Any number of small grasses and sedges can be trampled, torn, suffocated or burnt by the extra exposure weed removal causes. This “Graceful Ottochloa” can form quite thick drifts if left alone, as can Oplismenus Aemulus (Basket Grass). Who among us can recognize species in these genuses: Alloteropsis, Ancistrachne, Aristida, Austrostipa, Bothriochloa, Chloris, Digitaria, Echinopogon, Eriachne, Heteropogon, Hyparrhenia, Microlaena, Poa, Sporobolus, Stipa? I know I can’t. How many of them have been pulled by mistake?

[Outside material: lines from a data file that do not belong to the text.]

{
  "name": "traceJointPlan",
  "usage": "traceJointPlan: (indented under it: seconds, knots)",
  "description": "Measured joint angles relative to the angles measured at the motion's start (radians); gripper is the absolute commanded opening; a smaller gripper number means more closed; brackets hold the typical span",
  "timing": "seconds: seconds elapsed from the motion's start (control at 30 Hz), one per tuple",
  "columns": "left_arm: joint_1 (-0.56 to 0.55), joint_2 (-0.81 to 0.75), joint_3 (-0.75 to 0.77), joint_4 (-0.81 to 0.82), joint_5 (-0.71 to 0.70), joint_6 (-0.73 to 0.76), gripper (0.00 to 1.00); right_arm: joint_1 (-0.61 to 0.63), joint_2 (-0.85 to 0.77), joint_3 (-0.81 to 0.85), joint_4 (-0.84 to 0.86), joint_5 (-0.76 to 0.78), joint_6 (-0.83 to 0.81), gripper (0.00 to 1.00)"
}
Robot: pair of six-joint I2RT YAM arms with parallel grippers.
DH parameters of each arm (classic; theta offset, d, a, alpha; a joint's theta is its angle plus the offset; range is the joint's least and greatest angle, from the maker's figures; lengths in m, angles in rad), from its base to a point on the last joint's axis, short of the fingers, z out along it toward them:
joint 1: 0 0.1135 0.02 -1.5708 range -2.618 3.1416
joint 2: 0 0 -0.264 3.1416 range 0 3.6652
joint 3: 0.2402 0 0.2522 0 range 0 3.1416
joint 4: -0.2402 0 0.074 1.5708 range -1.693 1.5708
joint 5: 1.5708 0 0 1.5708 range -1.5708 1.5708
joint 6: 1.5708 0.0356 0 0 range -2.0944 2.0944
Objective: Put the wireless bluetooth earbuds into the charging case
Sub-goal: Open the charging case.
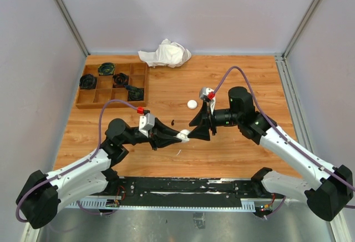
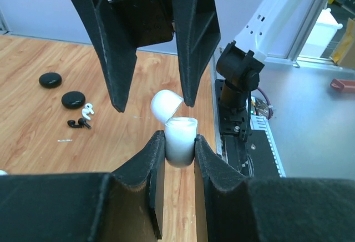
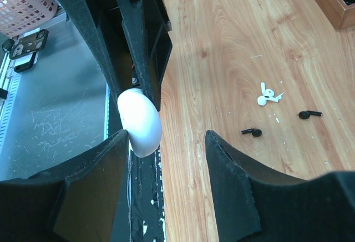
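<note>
My left gripper [image 1: 183,136] is shut on a white charging case [image 2: 181,139] and holds it above the table with its lid [image 2: 166,104] flipped open. My right gripper [image 1: 201,126] is open and faces it. In the right wrist view the case's lid [image 3: 140,121] rests against the inner face of the right gripper's [image 3: 166,136] left finger. A pair of white earbuds [image 3: 268,95] and two black earbuds [image 3: 309,114] [image 3: 250,132] lie loose on the wood. They also show in the left wrist view as a white one [image 2: 87,110] and a black one [image 2: 79,122].
Two black round cases [image 2: 50,79] [image 2: 72,99] lie near the earbuds. A white round case [image 1: 192,104] sits mid-table. A wooden compartment tray [image 1: 140,81] with black items stands at the back left, a crumpled white cloth [image 1: 165,53] behind it. A thin white sliver [image 1: 178,152] lies near the front.
</note>
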Motion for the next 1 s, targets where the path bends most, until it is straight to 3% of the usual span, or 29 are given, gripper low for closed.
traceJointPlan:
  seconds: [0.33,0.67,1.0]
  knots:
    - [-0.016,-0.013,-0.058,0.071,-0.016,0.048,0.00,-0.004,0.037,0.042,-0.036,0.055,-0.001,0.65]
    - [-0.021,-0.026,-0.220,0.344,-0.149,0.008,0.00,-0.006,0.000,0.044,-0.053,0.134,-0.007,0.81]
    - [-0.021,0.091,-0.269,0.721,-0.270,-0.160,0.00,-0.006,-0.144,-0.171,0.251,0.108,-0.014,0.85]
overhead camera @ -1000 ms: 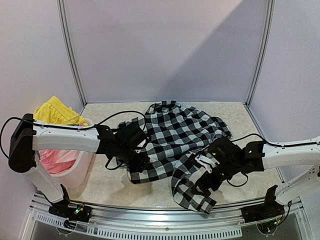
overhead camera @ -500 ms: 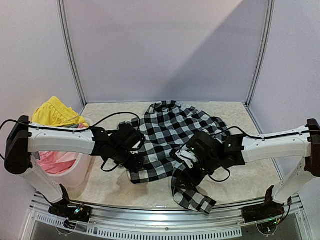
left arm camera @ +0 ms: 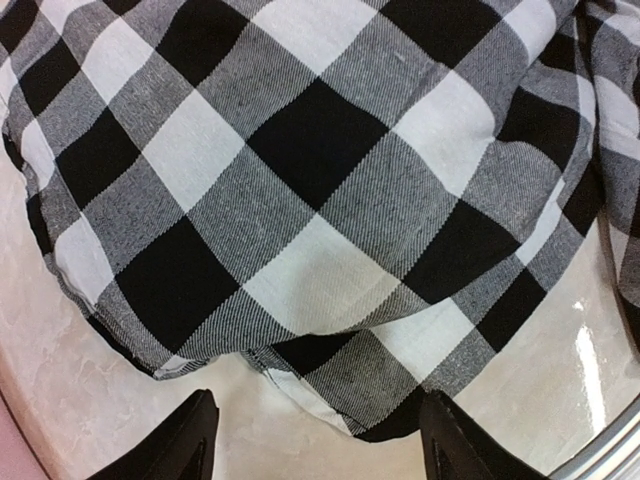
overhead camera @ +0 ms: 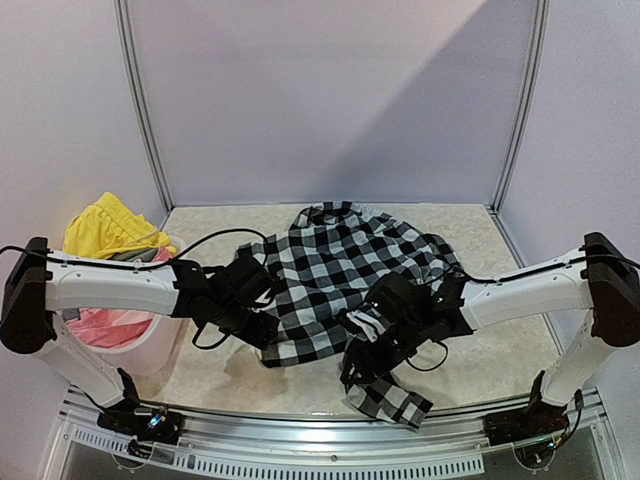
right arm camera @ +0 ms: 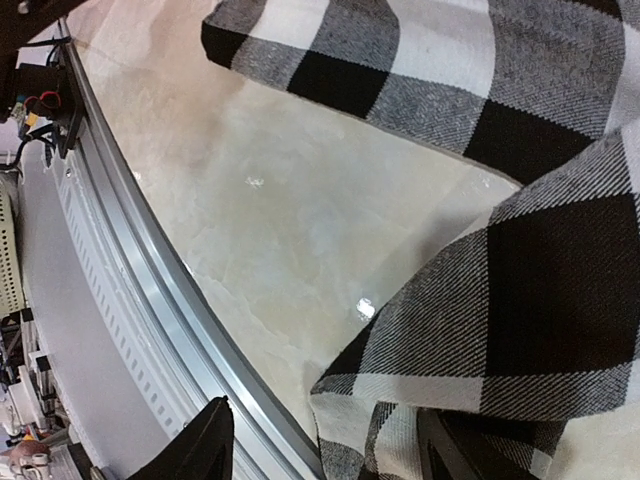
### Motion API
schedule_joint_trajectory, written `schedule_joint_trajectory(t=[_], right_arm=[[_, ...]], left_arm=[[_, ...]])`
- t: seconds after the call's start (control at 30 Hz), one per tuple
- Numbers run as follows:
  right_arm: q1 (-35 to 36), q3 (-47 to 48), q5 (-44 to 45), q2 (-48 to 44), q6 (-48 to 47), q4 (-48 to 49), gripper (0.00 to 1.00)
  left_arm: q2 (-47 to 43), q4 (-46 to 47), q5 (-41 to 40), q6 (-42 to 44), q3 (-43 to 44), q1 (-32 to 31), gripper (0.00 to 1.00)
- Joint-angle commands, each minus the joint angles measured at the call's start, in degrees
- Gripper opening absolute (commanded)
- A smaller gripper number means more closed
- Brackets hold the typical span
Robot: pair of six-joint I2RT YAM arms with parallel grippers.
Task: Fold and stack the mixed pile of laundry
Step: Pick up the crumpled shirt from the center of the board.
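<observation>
The black-and-white checked shirt point(overhead camera: 345, 270) lies spread across the middle of the table, and a narrow flap point(overhead camera: 385, 395) trails toward the near edge. My left gripper point(overhead camera: 265, 335) is open at the shirt's near-left hem. In the left wrist view the hem corner point(left arm camera: 320, 385) sits just ahead of that gripper point(left arm camera: 320, 445), between its fingertips. My right gripper point(overhead camera: 362, 362) is open over the flap. In the right wrist view a fold of the shirt point(right arm camera: 470, 330) lies between its fingers point(right arm camera: 205, 445) and drapes over the right one. A yellow garment point(overhead camera: 105, 225) and a pink piece point(overhead camera: 105, 325) sit in the basket.
The white plastic basket point(overhead camera: 160, 335) stands at the table's left side, beside my left arm. A metal rail point(right arm camera: 130, 250) runs along the near edge, close under my right gripper. Enclosure walls point(overhead camera: 330, 100) close off the back and sides.
My right arm has swung left onto the shirt's near flap and its jaws have narrowed. My left gripper has slid slightly left and nearer along the hem, narrowing a little.
</observation>
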Motion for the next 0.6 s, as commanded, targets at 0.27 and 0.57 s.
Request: schedule_joint_trajectory(t=[0.27,0.57], right_arm=[[-2.73,-1.36,-5.38,4.04,3.24,5.32,0.52],[-4.64,1.28,-3.87,6.73,3.14,1.87,0.36]], left_arm=[[-0.75,0.50,-0.06,-1.70,-0.43,0.80,0.69],[0.95,0.64,-0.09,-1.96,1.12,0.80,0.68]])
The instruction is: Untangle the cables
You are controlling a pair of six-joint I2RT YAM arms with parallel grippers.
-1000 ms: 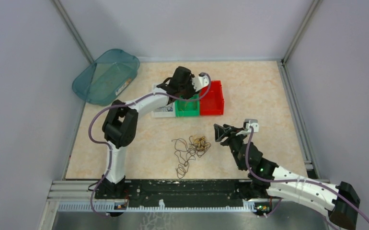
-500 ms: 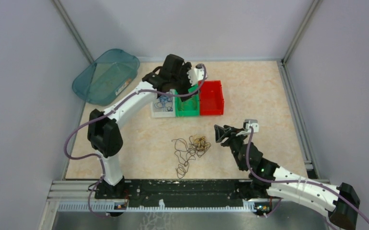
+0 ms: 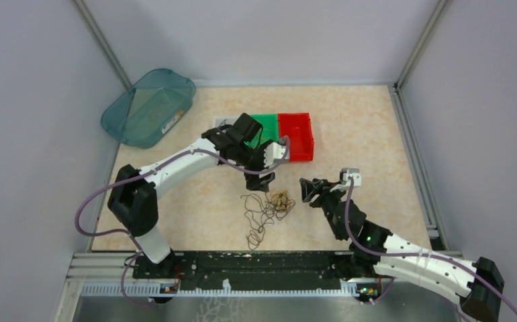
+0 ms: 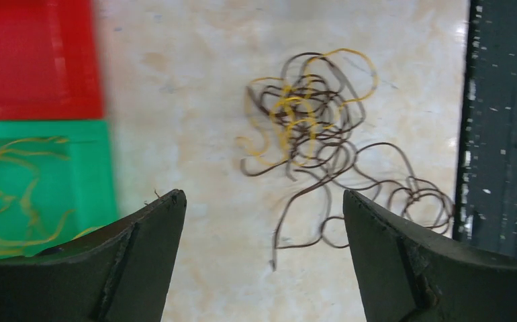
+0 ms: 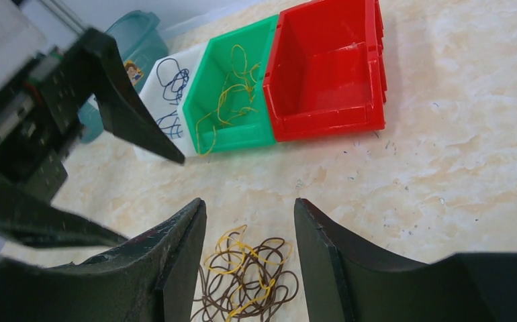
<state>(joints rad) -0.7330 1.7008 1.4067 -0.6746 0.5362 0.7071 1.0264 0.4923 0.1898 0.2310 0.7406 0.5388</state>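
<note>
Though invisible overhead, blue cables (image 5: 172,80) in right wrist view; left pincer (image 4: 262,196), right pincer (image 5: 249,202) agape, empty.

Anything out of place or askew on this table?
Only the teal tub at the far left corner stands out: it sits tilted, apparently leaning against the wall instead of lying flat. The brown-and-yellow cable tangle on the table is loose but expected for this task.

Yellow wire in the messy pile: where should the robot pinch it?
Probably the yellow loop that sticks out farthest, with the open left gripper coming straight down. There it arcs mostly clear of the brown wires; in the middle they are woven together.
</note>
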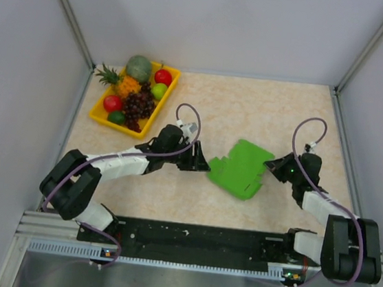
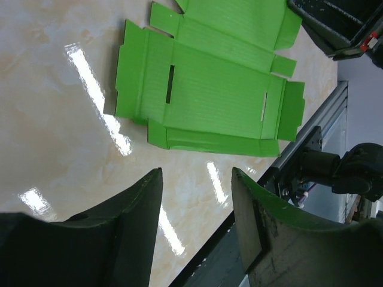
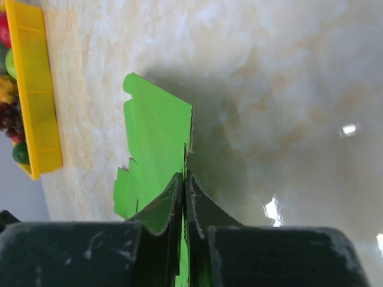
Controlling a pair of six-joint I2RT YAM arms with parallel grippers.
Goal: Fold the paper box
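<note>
Right tool (image 3: 184, 177): jaws are pressed together on the right edge of the paper box (image 1: 242, 169), with thin green card pinched between the pads. From the pinch, one panel is seen standing up steeply in the right wrist view; the rest of the sheet is laid out flat toward the left.

Left tool (image 2: 197, 174): jaws are held apart and nothing is gripped. It is poised just beside the sheet's left edge; no contact can be made out.

The box is found near the middle of the desk (image 1: 251, 109), between the two tools, with flaps and slots not yet folded in. A yellow fruit tray (image 1: 101, 116) is noted well apart, at the far left corner.

Risks, as judged from here:
- The card is held by a narrow margin only. If the panel is swung over or pulled, it could be drawn out of the pinch.
- The left part is not pinned down. On the glossy desk the whole sheet may be pushed along rather than creased.
- With force applied from one edge, the thin card may be buckled away from its scored line.
- If the left tool is closed too soon, a side flap could be caught and bent the wrong way.
</note>
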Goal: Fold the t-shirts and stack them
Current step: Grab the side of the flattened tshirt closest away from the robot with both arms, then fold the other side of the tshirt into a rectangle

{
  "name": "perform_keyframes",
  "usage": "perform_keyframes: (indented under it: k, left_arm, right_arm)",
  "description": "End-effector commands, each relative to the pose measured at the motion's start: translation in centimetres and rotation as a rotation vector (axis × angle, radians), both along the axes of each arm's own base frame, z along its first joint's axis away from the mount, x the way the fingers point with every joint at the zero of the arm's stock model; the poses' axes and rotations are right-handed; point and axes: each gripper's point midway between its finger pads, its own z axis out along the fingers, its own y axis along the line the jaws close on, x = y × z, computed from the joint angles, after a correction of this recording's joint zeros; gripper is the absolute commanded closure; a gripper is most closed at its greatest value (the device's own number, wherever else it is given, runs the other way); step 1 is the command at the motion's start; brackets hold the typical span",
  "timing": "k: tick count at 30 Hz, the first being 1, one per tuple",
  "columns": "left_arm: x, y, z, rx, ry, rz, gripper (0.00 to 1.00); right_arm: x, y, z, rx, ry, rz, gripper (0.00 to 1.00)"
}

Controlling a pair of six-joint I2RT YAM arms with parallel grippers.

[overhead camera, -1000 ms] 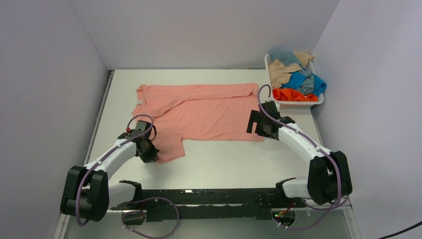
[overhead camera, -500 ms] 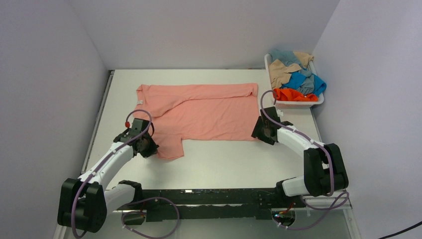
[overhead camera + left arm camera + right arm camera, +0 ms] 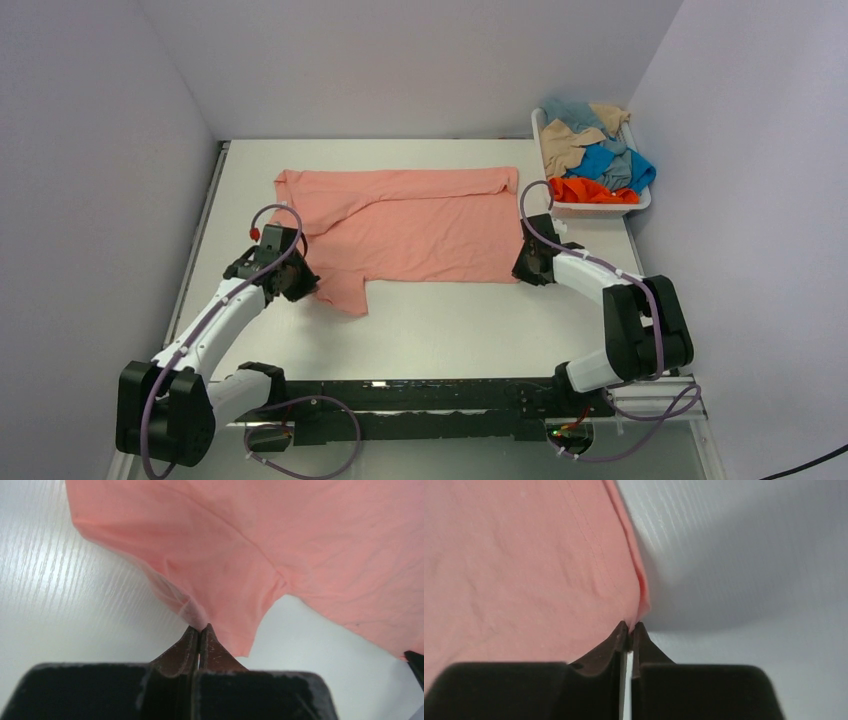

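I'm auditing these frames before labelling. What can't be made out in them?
Top view: tips of the left pincer and right pincer sit hidden under their wrists; only wrist views show them.
Top view: bundled shirts in the basket overlap; count unclear.
Right wrist view: salmon shirt blurred close up; layers pinched unclear.
Left wrist view: dark shape cut off by the right edge.

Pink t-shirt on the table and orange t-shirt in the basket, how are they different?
The salmon pink cloth t-shirt lies spread out on the white table; the orange cloth t-shirt is scrunched up in the white plastic basket among other shirts. The left gripper and right gripper pinch the pink one's edges; no gripper holds the orange one. Both are plain soft cloth.
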Motion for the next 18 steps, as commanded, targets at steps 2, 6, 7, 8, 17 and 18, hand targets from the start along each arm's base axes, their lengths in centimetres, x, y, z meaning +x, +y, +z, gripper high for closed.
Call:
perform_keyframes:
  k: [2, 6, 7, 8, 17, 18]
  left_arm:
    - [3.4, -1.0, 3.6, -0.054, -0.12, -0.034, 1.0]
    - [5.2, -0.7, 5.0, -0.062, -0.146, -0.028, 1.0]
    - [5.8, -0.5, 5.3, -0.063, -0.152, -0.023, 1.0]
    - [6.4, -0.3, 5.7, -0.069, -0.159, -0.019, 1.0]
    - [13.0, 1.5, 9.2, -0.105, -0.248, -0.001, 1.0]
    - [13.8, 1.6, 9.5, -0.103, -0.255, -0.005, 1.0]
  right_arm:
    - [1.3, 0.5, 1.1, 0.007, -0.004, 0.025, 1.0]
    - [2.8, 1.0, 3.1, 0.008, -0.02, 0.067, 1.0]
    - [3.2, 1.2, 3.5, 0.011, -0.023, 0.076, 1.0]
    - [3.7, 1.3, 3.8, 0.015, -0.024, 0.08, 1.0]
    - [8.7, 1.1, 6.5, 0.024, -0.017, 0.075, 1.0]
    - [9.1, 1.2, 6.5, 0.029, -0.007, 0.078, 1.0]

There are many weedy Solanacea but also many native ones like this Kangaroo Apple. Pioneers like this one are useful for the control phase in a reveg because they are very fast growing and have abundant, fertile seed. This brings up a question: “When is a pioneer a weed, even though it may be local?” Probably when its density (as with some stands of Macaranga), prevents the natural generation of species below it. In this case it needs to be thinned. I haven’t seen too much evidence of Kangaroo Apple “getting away from us”. It seems fairly short lived in dry rainforest, as it is a moisture and heat lover.

Carex SPP

I know for certain that Carex have been pulled by mistake, because this happened to some of the ones I planted myself. It’s easy to confuse with some of those other weedy grasses on the waters edge – but much tougher and with abrasive, cutting edges. Watch out for this one.

Lobelia SPP

Last but not least this trailing herb is the bane of the herb garden — it intertwines with Oregano and Thyme and makes harvesting very picky. But all Lobelia species listed in Plant Search are Australian, and this one, probably purpurascens, is local to Enoggera catchment. A great plant when you’re looking for a stabilising ground cover.

Article by Robert Whyte


Ipomoea Plebeia [Bell Vine] a native is often mistaken for introduced Ipomoea species, not any one in particular, but in general.